Will Oremus in Slate says that NHTSA would normally investigate such an incident but cannot do so because NHTSA’s field investigations have been suspended because of the government shutdown.
Update: Elon Musk now has a blog post up regarding the incident. He writes, “…a Model S traveling at highway speed struck a large metal object, causing significant damage to the vehicle. A curved section that fell off a semi-trailer was recovered from the roadway near where the accident occurred and, according to the road crew that was on the scene, appears to be the culprit. The geometry of the object caused a powerful lever action as it went under the car, punching upward and impaling the Model S with a peak force on the order of 25 tons. Only a force of this magnitude would be strong enough to punch a 3 inch diameter hole through the quarter inch armor plate protecting the base of the vehicle.”
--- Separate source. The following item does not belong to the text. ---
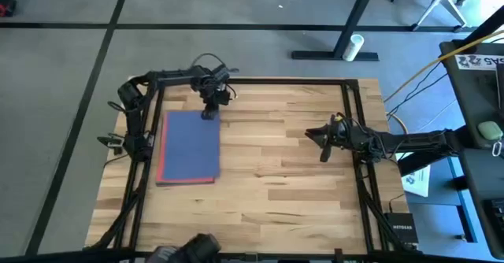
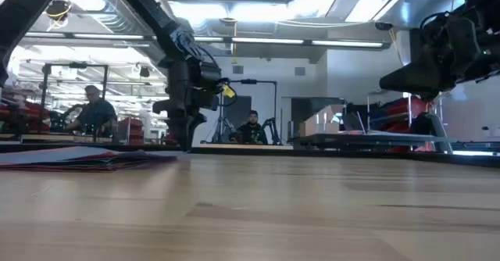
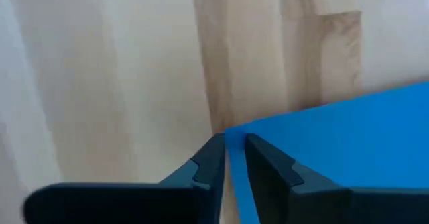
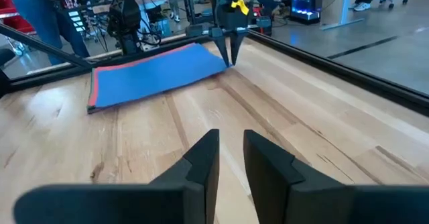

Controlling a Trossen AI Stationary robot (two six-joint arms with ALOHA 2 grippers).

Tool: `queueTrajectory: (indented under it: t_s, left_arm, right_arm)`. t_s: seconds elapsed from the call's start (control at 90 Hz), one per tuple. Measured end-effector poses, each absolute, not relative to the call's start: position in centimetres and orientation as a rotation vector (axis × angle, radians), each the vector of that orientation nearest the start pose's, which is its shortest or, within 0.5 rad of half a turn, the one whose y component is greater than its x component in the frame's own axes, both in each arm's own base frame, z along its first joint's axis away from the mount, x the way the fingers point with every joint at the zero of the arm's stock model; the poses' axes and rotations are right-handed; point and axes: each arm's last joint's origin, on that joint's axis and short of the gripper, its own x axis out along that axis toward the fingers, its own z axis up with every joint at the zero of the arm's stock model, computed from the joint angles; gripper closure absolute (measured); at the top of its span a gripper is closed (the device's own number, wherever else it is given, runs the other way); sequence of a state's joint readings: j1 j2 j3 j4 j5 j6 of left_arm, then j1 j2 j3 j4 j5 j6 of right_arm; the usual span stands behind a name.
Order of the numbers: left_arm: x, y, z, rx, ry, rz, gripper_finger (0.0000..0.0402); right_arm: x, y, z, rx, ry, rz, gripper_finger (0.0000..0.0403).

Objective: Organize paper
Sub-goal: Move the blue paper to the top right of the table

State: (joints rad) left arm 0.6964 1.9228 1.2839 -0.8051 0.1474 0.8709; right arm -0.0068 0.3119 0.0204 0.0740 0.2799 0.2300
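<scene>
The paper is a flat stack [image 1: 189, 147] lying on the left half of the wooden table, with a blue sheet [image 4: 161, 76] on top and a red edge [image 4: 94, 93] showing beneath it. My left gripper [image 1: 209, 115] stands at the stack's far right corner, pointing down, shut on the blue sheet's corner [image 3: 226, 135]. My right gripper [image 1: 323, 154] hangs above bare wood on the right half of the table. It is shut, holds nothing and faces the stack [image 4: 231, 150]. My left gripper has the far right corner of the top blue sheet [image 3: 231, 158] between its two fingertips. One finger [image 3: 208, 170] stands on the wood side of the edge and the other [image 3: 268, 174] on the paper side. The fingers come from above, pointing down [image 4: 231, 56]. The rest of the sheet lies flat on the stack.
Black frame rails [image 1: 350, 121] run along the table's left, far and right sides. Bare wood [image 1: 268, 176] lies between the stack and my right gripper. In the low view, people [image 2: 94, 112] sit in the room beyond the far edge.
</scene>
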Motion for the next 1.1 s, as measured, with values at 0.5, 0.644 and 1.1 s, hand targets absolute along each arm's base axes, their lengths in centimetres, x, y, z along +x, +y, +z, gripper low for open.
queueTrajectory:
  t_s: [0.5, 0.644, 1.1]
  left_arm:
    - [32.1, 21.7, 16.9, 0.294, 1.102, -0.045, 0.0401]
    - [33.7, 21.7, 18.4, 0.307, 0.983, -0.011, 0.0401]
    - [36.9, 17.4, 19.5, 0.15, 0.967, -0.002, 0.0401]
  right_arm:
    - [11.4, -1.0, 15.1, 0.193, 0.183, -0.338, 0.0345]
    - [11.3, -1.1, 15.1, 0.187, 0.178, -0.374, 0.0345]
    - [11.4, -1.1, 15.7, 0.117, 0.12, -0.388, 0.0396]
Musk notes that the driver was able to stop the car and exit the vehicle safely. He said that the fire was contained by internal firewalls within the battery pack.
He adds, “Had a conventional gasoline car encountered the same object on the highway, the result could have been far worse. A typical gasoline car only has a thin metal sheet protecting the underbody, leaving it vulnerable to destruction of the fuel supply lines or fuel tank, which causes a pool of gasoline to form and often burn the entire car to the ground. In contrast, the combustion energy of our battery pack is only about 10% of the energy contained in a gasoline tank and is divided into 16 modules with firewalls in between. As a consequence, the effective combustion potential is only about 1% that of the fuel in a comparable gasoline sedan.”
He cites National Fire Protection Association figures indicating, for conventional automobiles, one vehicle fire for every 20 million miles driven, vs. one fire in 100 million miles for Tesla. He concludes, “…there should be absolutely zero doubt that it is safer to power a car with a battery than a large tank of highly flammable liquid.”